For those of you unfamiliar with the term “horse sense” in today’s terms it would most closely be associated with “common sense.” Which of course isn’t actually all that common.
Dale Carnegie believed in the power of enthusiasm. He saw it in action during thousands of sessions of his Human Relations, Public Speaking, Sales and Leadership courses. I saw it in hundreds of those same courses. I see it all the time today as well.
People who are very enthusiastic about whatever it is they are doing simply do it better, in every way, than less enthusiastic people.
You, and every other human on the planet, can spot an enthusiastic person a mile away. You can also feel them, hear them, and maybe even be contaminated by them. You, and every other human on the planet can also spot an unenthusiastic person a mile away. And you most certainly can be contamination by them.

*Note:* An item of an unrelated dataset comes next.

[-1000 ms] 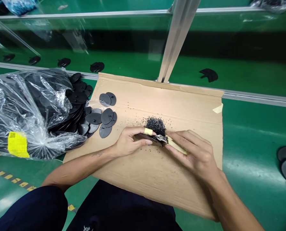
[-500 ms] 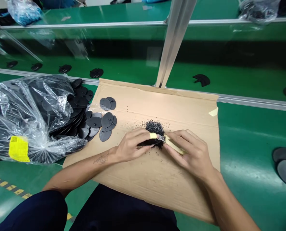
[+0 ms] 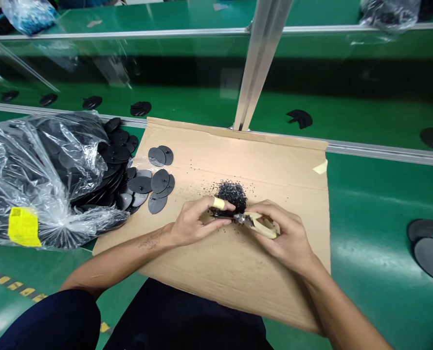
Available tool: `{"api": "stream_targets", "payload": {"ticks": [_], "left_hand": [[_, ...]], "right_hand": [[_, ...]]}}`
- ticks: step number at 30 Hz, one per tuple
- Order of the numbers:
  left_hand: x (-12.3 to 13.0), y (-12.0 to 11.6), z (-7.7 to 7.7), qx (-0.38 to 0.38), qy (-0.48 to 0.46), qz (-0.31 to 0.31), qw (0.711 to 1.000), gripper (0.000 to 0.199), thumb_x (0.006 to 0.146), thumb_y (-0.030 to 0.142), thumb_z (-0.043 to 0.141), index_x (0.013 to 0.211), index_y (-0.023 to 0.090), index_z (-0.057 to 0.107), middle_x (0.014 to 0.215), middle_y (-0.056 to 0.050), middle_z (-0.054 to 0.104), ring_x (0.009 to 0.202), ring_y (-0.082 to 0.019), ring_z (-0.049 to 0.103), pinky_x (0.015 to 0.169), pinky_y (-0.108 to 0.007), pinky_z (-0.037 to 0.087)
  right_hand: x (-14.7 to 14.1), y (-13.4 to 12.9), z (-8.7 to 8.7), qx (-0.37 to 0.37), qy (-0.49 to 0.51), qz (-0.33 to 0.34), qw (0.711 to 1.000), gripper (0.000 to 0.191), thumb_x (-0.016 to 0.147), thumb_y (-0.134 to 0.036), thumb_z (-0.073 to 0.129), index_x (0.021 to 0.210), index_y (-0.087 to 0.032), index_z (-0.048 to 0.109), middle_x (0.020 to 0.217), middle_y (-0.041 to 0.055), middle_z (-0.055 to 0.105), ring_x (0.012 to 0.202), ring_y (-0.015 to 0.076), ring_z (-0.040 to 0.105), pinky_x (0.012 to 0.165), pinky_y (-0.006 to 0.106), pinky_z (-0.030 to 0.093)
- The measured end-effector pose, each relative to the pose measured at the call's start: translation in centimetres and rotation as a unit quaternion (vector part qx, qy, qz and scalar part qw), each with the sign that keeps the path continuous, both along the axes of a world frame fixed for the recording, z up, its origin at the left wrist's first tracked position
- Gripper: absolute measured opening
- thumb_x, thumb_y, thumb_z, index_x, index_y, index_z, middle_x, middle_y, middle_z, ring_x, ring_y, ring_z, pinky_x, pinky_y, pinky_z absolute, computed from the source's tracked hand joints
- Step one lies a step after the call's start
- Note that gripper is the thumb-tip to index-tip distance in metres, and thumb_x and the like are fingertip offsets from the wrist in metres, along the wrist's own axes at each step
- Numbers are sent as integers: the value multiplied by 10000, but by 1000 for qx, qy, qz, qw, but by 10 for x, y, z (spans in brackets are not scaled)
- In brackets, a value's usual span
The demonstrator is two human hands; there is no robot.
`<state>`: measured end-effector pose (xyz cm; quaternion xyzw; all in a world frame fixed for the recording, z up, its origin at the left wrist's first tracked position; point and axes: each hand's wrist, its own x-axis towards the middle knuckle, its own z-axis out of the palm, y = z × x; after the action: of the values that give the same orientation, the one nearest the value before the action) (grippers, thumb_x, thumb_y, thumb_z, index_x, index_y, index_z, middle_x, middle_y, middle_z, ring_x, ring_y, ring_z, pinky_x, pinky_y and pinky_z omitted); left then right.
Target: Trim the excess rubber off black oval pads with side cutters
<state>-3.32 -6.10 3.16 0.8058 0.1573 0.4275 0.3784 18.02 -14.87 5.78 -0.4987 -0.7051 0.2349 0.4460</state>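
While the left hand pinches a thin, dark, flat piece between thumb and forefinger, nearly edge-on to the head camera and just on the near side of a heap of small black granules, the right hand grips a pair of metal-headed pliers with pale yellow handles, whose nose meets the right end of that piece. Whether the blades bite into it or only touch it is too small to tell. Pale yellow tape wraps the left forefinger. Beneath the heap spreads a broad brown cardboard sheet; left of the heap lie several loose, flat, black discs, and farther left sits a clear plastic bag full of dark discs. The step in hand looks like nipping at the edge of the held piece, probably between two bites, as the handles stand spread. As I judge it, the next move calls for a steady left pinch, fingertips clear of the nose, and a squarely placed squeeze from the right. Against the frame half a second ago, the handles stand wider apart, the held piece shows as a slimmer dark line, and the nose sits farther toward the near side of the heap; the loose discs keep their arrangement.
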Motion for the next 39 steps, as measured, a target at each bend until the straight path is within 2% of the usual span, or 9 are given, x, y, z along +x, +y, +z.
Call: {"api": "stream_targets", "payload": {"ticks": [4, 6, 8, 11, 14, 17, 21, 31, 39], "left_hand": [[-1, 5, -2, 165, 113, 6, 980, 183, 980, 185, 615, 1155, 139, 638, 990, -88, 738, 873, -172, 698, 765, -299, 599], [-2, 8, -4, 205, 151, 5, 967, 185, 983, 148, 559, 1146, 148, 645, 1004, -90, 727, 859, -179, 675, 738, -314, 583], [-3, 9, -4, 194, 156, 3, 969, 224, 972, 107, 512, 1145, 152, 647, 1033, -94, 720, 878, -178, 669, 749, -317, 582], [-3, 9, -3, 129, 117, -3, 985, 268, 957, 98, 508, 1184, 152, 639, 1054, -99, 716, 943, -179, 677, 805, -326, 595], [-3, 8, -1, 79, 65, -17, 995, 272, 956, 116, 542, 1210, 144, 634, 1059, -102, 720, 979, -176, 686, 839, -329, 603], [-3, 7, 0, 64, 44, -20, 997, 256, 966, 148, 565, 1209, 130, 643, 1054, -108, 721, 979, -174, 689, 838, -323, 606], [-4, 7, -1, 60, 37, -19, 997, 283, 973, 161, 575, 1247, 139, 644, 1057, -103, 722, 957, -167, 686, 823, -313, 606], [-4, 3, -3, 62, 28, -21, 997, 267, 960, 150, 593, 1218, 141, 662, 1047, -105, 729, 931, -166, 691, 793, -309, 611], [0, -1, -4, 63, 13, -18, 998, 239, 975, 164, 606, 1204, 133, 665, 999, -97, 741, 890, -152, 705, 760, -284, 623]], "right_hand": [[-7, -3, 0, 127, -87, 29, 988, 196, 998, -98, 601, 1175, -183, 619, 992, 106, 707, 846, 233, 675, 665, 350, 511], [-8, -4, 2, 128, -74, 50, 988, 203, 996, -112, 611, 1187, -183, 616, 997, 108, 708, 849, 237, 676, 675, 362, 521], [-5, -5, 5, 84, 1, 59, 995, 199, 988, -118, 611, 1173, -191, 616, 991, 98, 705, 854, 234, 678, 691, 362, 544], [5, -4, 6, 30, 45, -4, 999, 217, 968, -110, 604, 1160, -207, 636, 1011, 92, 701, 867, 228, 677, 698, 346, 554], [17, 1, 4, 39, -57, -45, 997, 253, 979, -154, 607, 1221, -219, 643, 1046, 93, 703, 895, 244, 668, 746, 382, 541], [23, 4, 0, 58, -129, -16, 990, 274, 1004, -169, 583, 1271, -215, 619, 1096, 102, 703, 916, 257, 664, 762, 406, 522], [22, 4, -1, 74, -161, 10, 984, 239, 1027, -152, 562, 1258, -190, 608, 1109, 110, 700, 907, 246, 654, 743, 387, 502], [22, 1, -3, 98, -247, -17, 964, 184, 1076, -213, 538, 1215, -202, 658, 1042, 90, 710, 802, 215, 630, 651, 352, 467], [18, -3, 1, 150, -303, -55, 939, 195, 1050, -93, 547, 1112, -206, 694, 878, 39, 717, 668, 178, 605, 582, 332, 442]]}}
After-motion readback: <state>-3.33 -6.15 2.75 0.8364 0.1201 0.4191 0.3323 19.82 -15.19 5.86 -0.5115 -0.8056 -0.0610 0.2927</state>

If you’re in a leadership position then it is vital to understand that you lead by example, whether you intend to or not. Your people are watching and they are watching to see if you do the same things you tell them to do. They are also watching to see if you do it enthusiastically.
Are you enthusiastically walking your talk. Merely going through the motions won’t get it done. As a leader you are the “model” for the actions you want from your people. But not only is it important “what” you do, it’s also very important “how” you do it.
You know that your more enthusiastic people are more productive and better team members. What you may not always realize is that they often model their enthusiasm level after yours.
Dale Carnegie also said to “act enthusiastic and you will be enthusiastic.” There will be days when your enthusiasm level isn’t what it needs to be. On those days follow Mr. Carnegie’s wise advice and act enthusiastic. Sooner or later your natural enthusiasm will take over and your “acting” will be replaced by the real thing.
Your enthusiasm is contagious, make sure you have enough so that everyone who comes near you catches a bit of yours.